De passage en Suisse la semaine dernière, le directeur du bureau d’Amnesty International au Brésil, Atila Roque, suivait anxieusement sur Twitter les événements inattendus qui se produisaient dans son pays. Une conversation quotidienne via Skype rassurait mon collègue sur l’état de son équipe à Rio de Janeiro.
Alors que je comparais les manifestations brésiliennes à celles du Printemps arabe, Atila s’est empressé de rectifier: «Chez nous, les manifestants ne se révoltent pas contre une dictature, le Brésil est un pays démocratique! Par contre, l’insatisfaction générale vis-à-vis des inégalités et de la corruption est la même que dans les pays arabes.»
Que ce soit au Brésil ou en Turquie, c’est l’insatisfaction qui pousse les gens à descendre dans la rue, mais c’est la violence policière à l’égard de manifestants pacifiques qui a fait déborder le vase et donne aux mouvements de protestation une ampleur sans précédent. Dans les deux pays, les médias ont commencé par dépeindre tous les manifestants comme des casseurs, avant de se rallier en partie à leur cause.
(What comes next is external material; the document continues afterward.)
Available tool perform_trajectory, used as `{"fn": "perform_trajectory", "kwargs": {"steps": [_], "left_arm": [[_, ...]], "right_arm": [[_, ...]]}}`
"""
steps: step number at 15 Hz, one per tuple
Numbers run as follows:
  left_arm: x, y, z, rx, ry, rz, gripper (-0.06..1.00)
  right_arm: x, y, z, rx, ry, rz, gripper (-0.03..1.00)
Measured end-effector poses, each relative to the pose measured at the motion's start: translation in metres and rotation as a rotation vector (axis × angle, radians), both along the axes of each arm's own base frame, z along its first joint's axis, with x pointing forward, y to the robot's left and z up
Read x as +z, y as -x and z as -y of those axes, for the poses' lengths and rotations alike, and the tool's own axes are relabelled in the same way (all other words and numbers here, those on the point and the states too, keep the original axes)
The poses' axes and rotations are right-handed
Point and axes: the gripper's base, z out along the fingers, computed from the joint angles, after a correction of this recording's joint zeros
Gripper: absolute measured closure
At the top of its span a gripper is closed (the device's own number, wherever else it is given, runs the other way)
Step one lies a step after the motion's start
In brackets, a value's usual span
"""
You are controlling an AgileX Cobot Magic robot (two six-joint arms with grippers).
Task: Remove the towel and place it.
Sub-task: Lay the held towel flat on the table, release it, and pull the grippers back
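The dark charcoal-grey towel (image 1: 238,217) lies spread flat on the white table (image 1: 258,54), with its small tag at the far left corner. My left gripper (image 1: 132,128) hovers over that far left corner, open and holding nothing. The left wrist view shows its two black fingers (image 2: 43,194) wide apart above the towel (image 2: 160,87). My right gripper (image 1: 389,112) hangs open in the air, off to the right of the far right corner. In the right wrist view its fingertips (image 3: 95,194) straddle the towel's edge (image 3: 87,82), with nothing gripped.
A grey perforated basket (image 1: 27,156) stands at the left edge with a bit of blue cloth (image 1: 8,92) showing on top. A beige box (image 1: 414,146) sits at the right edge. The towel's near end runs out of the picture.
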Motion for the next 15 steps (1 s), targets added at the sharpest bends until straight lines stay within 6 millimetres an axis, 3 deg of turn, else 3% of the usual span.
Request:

A Istanbul, durant les premiers jours de manifestation, notre collègue, Murat Cekiç, a dû transformer les locaux de la Section turque d’Amnesty, proches de la place Taksim, en hôpital de fortune. Des médecins y prenaient en charge les manifestants blessés par la police.
Fort heureusement, au Brésil, la répression n’a pas atteint le même degré de violence. Mais là aussi, le gouvernement a d’abord tenté de discréditer les manifestants en les assimilant à certains éléments violents. La police a fait usage d’une force excessive et massivement recouru aux gaz lacrymogènes. Pourtant, manifester est un droit légitime. Et c’est souvent efficace: devant l’ampleur des protestations, le gouvernement brésilien a dû faire marche arrière sur la hausse des tarifs des transports publics.
De tout temps, les populations ont manifesté pour réclamer le respect de leurs droits de la part des autorités. Ni les manifestations turques, ni les marches brésiliennes ne sont fondamentalement nouvelles. Des dizaines de milliers de personnes étaient déjà descendues dans les rues de Rio en mars dernier, lorsqu’un pasteur évangélique qui tient des propos racistes et homophobes avait été nommé président de la Commission des droits de l’homme du parlement brésilien.
Mais les manifestations de ces dernières semaines, tant au Brésil qu’en Turquie, sont nouvelles par leur taille et par l’adhésion populaire spontanée qu’elles suscitent. C’est d’ailleurs bien pour cette raison que les autorités tentent d’y mettre fin, craignant une déstabilisation nationale. L’usage disproportionné de la force par la police est une violation supplémentaire des droits humains, qui ne permettra certainement pas de mettre fin aux manifestations et risque au contraire d’exacerber la tension.